Methods—The presence of BM, clinicopathologic data, and tumor genotype were retrospectively compiled and analyzed from a cohort of 381 patients.
Results—We identified 86 EGFR-mutated (90.7% with metastatic disease; 85.9% received an EGFR inhibitor) and 23 ALK-rearranged (91.3% with metastatic disease; 85.7% received an ALK inhibitor) NSCLCs. BM were present in 24.4% of EGFR-mutated and 23.8% of ALK-rearranged NSCLCs at the time of diagnosis of advanced disease.

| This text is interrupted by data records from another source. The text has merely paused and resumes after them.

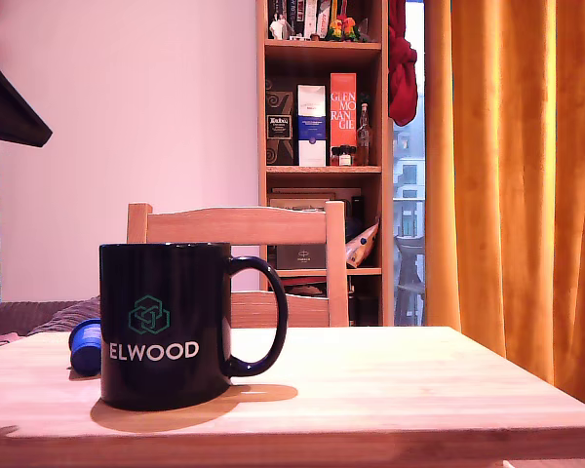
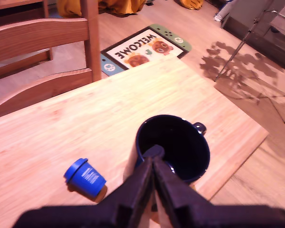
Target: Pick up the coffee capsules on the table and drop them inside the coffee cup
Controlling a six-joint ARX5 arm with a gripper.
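Note:
The black coffee cup (image 1: 166, 327) with white "ELWOOD" lettering stands upright on the pale wooden table (image 1: 390, 380), its handle toward the exterior view's right. One blue coffee capsule (image 2: 85, 178) lies on its side on the table close beside the cup. In the exterior view the capsule (image 1: 86, 347) peeks out behind the cup's left side. My gripper (image 2: 153, 154) hangs above the cup (image 2: 173, 147), fingertips over the near part of its opening. The fingers are pressed together with nothing visible between them. The cup's inside is dark.
A wooden chair (image 1: 239, 263) with a slatted back stands at the table's far side. The table edge (image 2: 237, 156) runs close to the cup, with floor and a welcome mat (image 2: 142, 47) beyond. A dark shape (image 1: 10, 107) juts in at the exterior view's upper left.

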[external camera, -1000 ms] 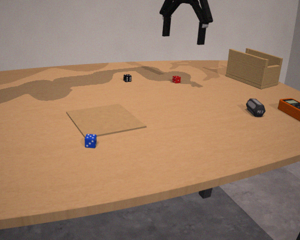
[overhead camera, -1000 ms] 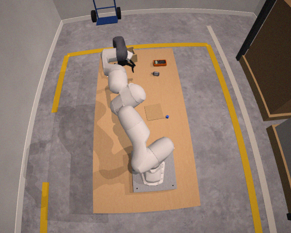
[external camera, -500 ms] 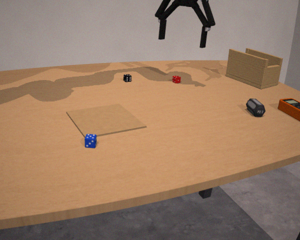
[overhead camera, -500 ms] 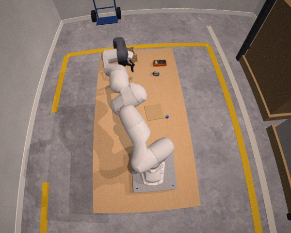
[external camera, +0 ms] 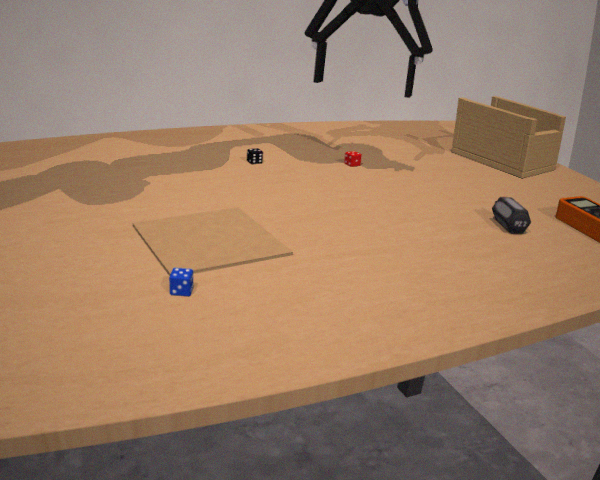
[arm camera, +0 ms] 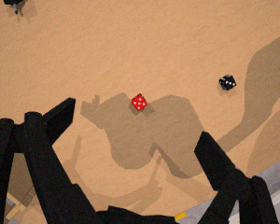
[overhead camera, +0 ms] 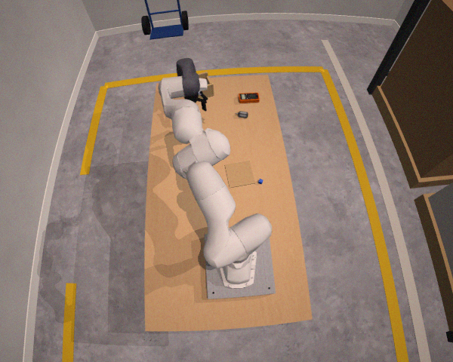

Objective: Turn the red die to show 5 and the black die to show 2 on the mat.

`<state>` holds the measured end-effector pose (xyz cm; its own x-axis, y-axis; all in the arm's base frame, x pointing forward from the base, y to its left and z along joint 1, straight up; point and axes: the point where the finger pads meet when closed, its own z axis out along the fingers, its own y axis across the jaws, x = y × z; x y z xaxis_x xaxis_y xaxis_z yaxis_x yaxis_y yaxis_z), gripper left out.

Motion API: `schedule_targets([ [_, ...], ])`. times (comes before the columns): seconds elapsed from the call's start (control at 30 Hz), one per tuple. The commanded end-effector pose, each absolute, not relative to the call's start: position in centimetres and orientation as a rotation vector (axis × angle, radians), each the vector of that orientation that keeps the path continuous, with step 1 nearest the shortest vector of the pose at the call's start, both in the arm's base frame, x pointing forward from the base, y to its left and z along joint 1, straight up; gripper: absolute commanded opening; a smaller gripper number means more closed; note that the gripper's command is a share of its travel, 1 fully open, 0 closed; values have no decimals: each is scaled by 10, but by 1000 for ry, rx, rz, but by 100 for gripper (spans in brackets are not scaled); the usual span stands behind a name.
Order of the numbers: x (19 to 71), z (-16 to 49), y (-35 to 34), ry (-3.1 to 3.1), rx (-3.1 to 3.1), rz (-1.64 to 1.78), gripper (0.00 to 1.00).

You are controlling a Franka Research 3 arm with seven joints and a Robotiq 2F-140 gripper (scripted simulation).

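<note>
My gripper [overhead camera: 204, 105] [external camera: 363, 88] [arm camera: 137, 127] is wide open and empty, high above the table. The red die [external camera: 352, 158] [arm camera: 139, 102] lies on the table below it, between the fingertips in the wrist view; its top seems to show 5. The black die [external camera: 254, 156] [arm camera: 228, 82] lies apart from it, with 3 seemingly on top and 6 on a side. Both are hidden by the arm in the top view. The blue die [overhead camera: 260, 181] [external camera: 181, 282] sits flat beside a corner of the thin mat [overhead camera: 240, 173] [external camera: 212, 240], showing 5 on top.
A wooden holder [overhead camera: 208, 90] [external camera: 491, 136] stands at the far end. A dark bit case [overhead camera: 242, 114] [external camera: 511, 214] and an orange multimeter [overhead camera: 248, 97] [external camera: 590, 222] lie near it. The arm reaches along the table past the mat's left side in the top view.
</note>
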<state>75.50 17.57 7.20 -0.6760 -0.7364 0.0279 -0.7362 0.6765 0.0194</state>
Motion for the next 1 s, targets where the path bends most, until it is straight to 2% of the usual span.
schedule_targets([
  [0.0,756,71,172,-2737,1498,-8,100],
  [0.97,754,62,170,-2304,2099,-19,100],
])
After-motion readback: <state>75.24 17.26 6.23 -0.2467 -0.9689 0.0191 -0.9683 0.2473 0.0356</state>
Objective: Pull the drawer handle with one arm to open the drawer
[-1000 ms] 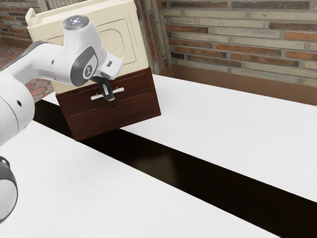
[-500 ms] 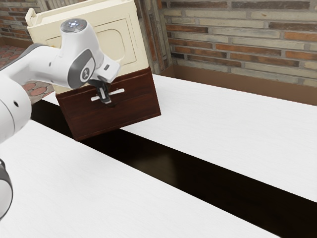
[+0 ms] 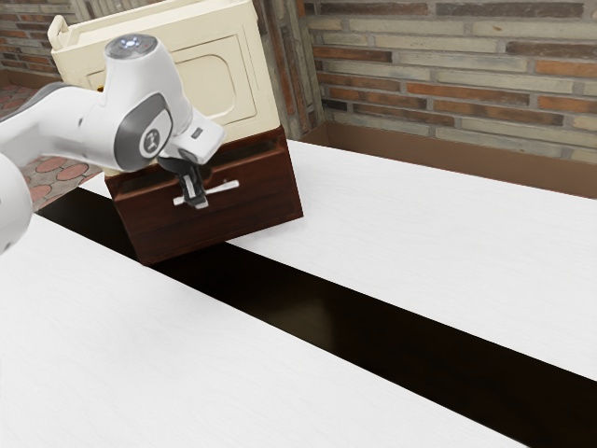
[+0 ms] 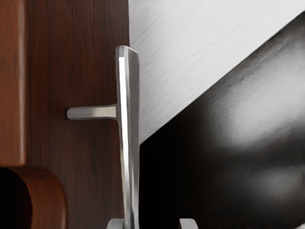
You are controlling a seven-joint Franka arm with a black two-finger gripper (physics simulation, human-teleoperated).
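Note:
At the handle in the exterior view is my gripper (image 3: 194, 198), its lower end in front of the silver bar handle (image 3: 223, 188). The dark red-brown drawer (image 3: 247, 207) stands partly pulled out below the cabinet's cream upper part (image 3: 219, 84), with a dark gap along its top. In the wrist view my gripper (image 4: 151, 223) is open. The handle (image 4: 127, 109) passes between its fingertips, against one and apart from the other. Its short post joins the drawer front (image 4: 86, 148).
The white table (image 3: 429, 243) extends toward the exterior view's right, with a glossy black strip (image 3: 308, 308) running across it beneath the cabinet. A brick wall (image 3: 457, 75) stands behind.
The drawer front and handle have come outward, uncovering a gap at the top. My hand has moved with them, and the arm has drawn back toward the exterior view's left.

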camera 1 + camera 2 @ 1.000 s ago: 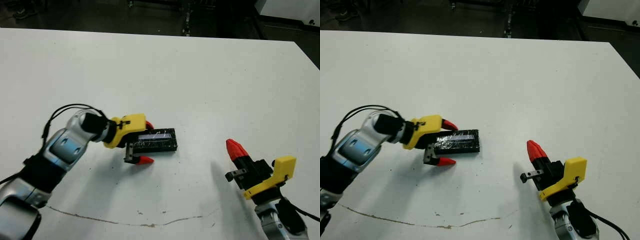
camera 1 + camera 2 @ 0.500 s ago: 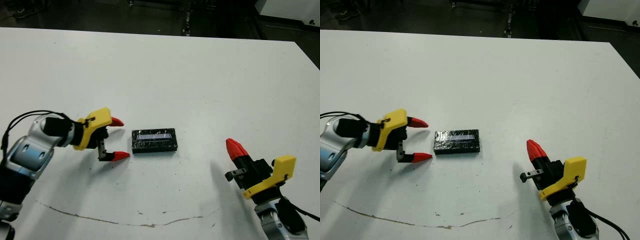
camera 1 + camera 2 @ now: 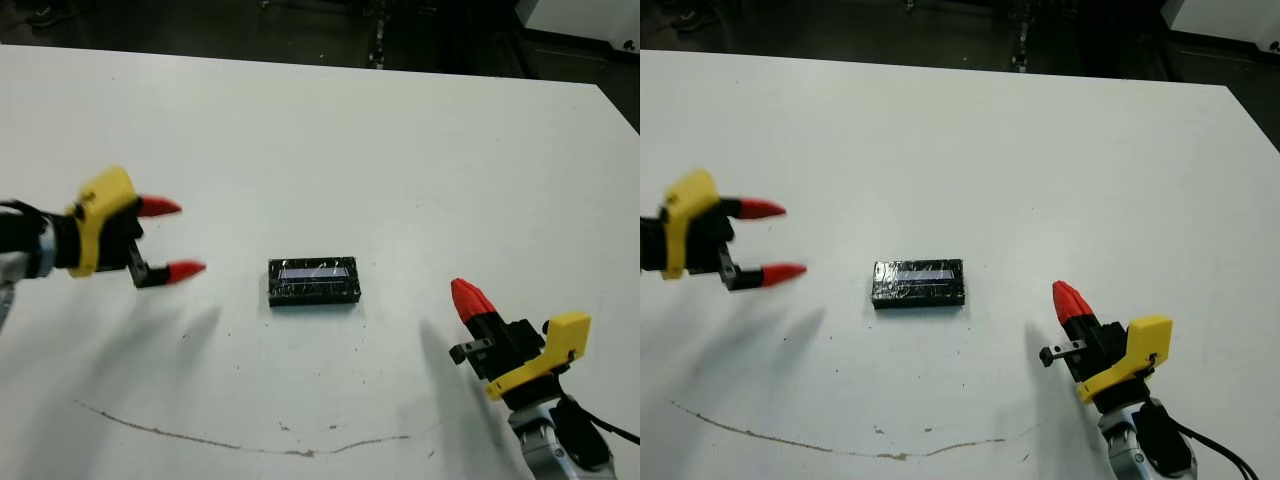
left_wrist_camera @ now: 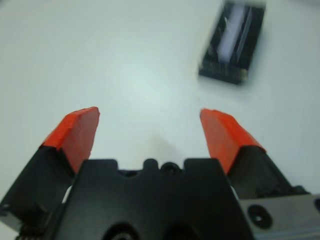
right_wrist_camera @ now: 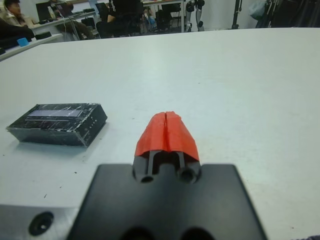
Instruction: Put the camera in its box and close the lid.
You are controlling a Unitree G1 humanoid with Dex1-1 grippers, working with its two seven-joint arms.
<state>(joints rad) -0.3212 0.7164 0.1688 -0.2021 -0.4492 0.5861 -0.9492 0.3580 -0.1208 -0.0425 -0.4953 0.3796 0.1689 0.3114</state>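
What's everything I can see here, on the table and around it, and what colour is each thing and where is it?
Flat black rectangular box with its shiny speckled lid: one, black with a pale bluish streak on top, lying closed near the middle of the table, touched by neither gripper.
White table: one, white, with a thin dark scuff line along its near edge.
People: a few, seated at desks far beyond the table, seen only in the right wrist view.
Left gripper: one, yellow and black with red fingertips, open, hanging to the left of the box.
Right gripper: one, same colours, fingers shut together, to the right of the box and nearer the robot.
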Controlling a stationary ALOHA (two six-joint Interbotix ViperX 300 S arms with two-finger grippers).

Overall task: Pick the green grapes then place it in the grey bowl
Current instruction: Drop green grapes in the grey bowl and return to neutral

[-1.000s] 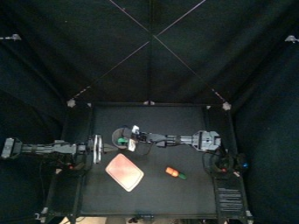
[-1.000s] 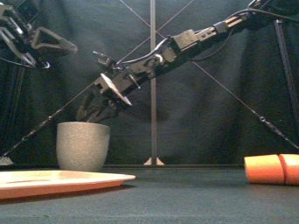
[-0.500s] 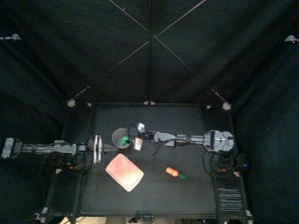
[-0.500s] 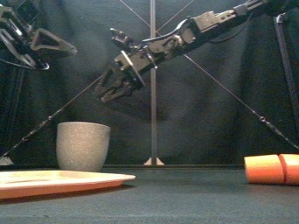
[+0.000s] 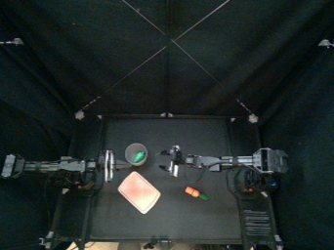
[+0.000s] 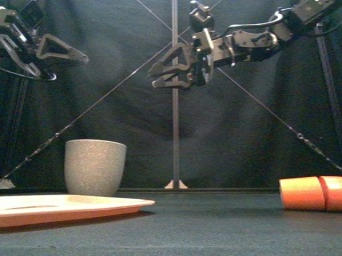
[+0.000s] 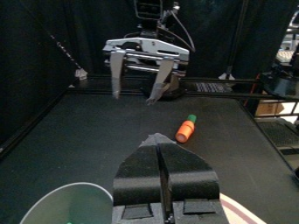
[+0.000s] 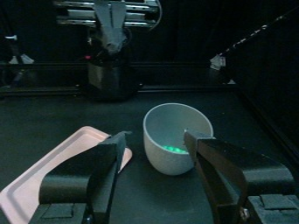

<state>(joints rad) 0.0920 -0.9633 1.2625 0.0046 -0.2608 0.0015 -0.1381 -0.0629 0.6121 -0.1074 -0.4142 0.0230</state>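
On the left, my left gripper [image 7: 162, 142] rests low over the table [image 5: 216, 132], its jaws pressed together with nothing between them. Just beside it, toward the front, the pink tray [image 5: 140, 192] lies flat and bare. Behind the tray stands the grey bowl [image 6: 95, 167], upright, and in the right wrist view I see the green grapes [image 8: 176, 150] lying at its bottom. To the right of the bowl, my right gripper [image 6: 171, 75] hangs high above the table, jaws spread wide and holding nothing. Further right, nearer the front edge, an orange toy [image 6: 315, 192] lies on its side.
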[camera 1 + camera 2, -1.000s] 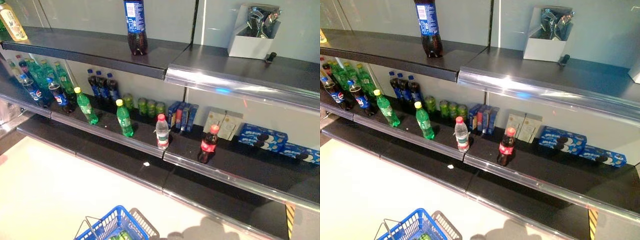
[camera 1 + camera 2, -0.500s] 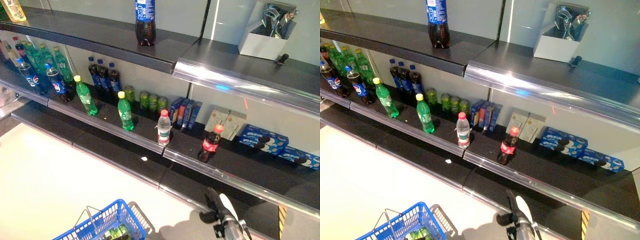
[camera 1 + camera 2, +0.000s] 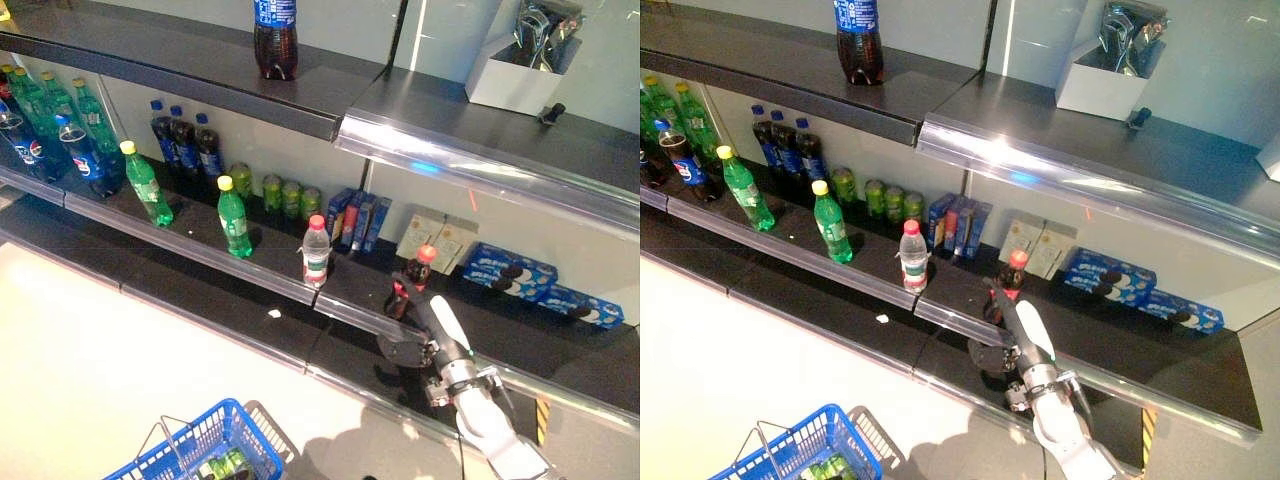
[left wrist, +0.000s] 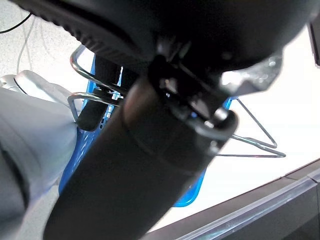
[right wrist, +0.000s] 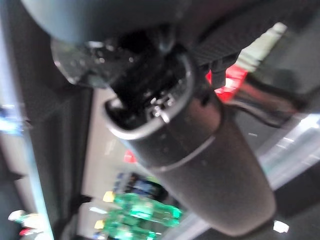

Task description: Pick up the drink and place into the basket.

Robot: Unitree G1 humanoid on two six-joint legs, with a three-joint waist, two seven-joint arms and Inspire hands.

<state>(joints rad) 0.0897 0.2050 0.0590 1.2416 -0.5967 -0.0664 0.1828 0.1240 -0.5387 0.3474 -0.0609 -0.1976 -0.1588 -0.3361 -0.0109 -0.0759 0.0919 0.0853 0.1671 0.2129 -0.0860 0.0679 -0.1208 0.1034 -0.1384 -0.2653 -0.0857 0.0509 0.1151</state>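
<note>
reaching at the red-capped cola bottle [image 3: 414, 275] on the shelf [image 3: 250, 262], right hand [image 3: 418, 312] with fingers extended, not grasping; left wrist view alone shows left hand [image 4: 150, 130] at the blue basket's [image 4: 87, 150] handle, grip unclear

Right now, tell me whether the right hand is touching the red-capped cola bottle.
Cannot tell. In both eye views the right hand overlaps the cola bottle; no view shows contact or gap.

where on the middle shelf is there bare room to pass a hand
Bare patches: between the water bottle and cola bottle, where the right hand reaches, and in front of the cookie boxes. Crowded: the far-left bottles and the cans.
</note>
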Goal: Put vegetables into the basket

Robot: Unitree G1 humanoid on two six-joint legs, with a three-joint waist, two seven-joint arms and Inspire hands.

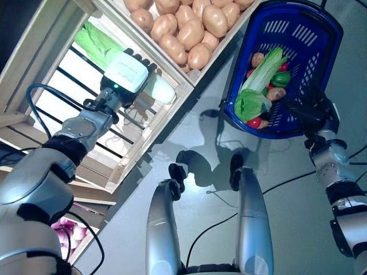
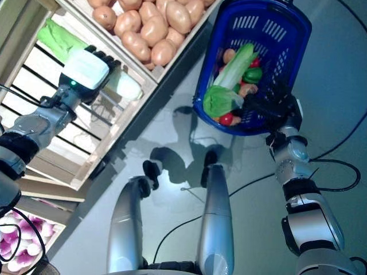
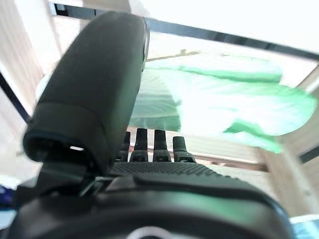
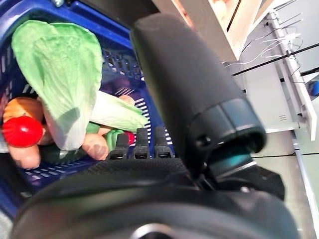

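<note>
left robot hand (image 1: 127,73): in wooden crate (image 1: 34,63) over pale green cabbage (image 1: 159,90), fingers hidden, grip cannot tell | right robot hand (image 1: 312,109): fingers curled on blue basket (image 1: 312,57) rim | basket holds lettuce (image 1: 261,74), tomato (image 4: 21,131), green pepper (image 1: 280,79) | potatoes (image 1: 189,28) in next crate

The dark right hand (image 4: 149,164) curls over the rim of the blue slotted plastic basket (image 4: 124,64), which holds a pale green leafy cabbage (image 4: 60,69) and a round red tomato (image 4: 21,131).

Glare whitens the crate (image 1: 69,86) slats; soft shadows pool on the glossy floor (image 1: 189,143).
</note>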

This study did not demonstrate a difference in the cumulative incidence of BM over time between the two cohorts (EGFR/ALK cohort competing risk regression [CRR] coefficient of 0.78 [95% CI 0.44–1.39], p=0.41). In still living
patients with advanced EGFR-mutated NSCLC, 34.2% had BM at 1 year, 38.4% at 2 years, 46.7% at 3 years, 48.7% at 4 years, and 52.9% at 5 years. In still living patients with advanced ALKrearranged NSCLC, 23.8% had BM at 1 year, 45.5% at 2 years, and 58.4% at 3 years.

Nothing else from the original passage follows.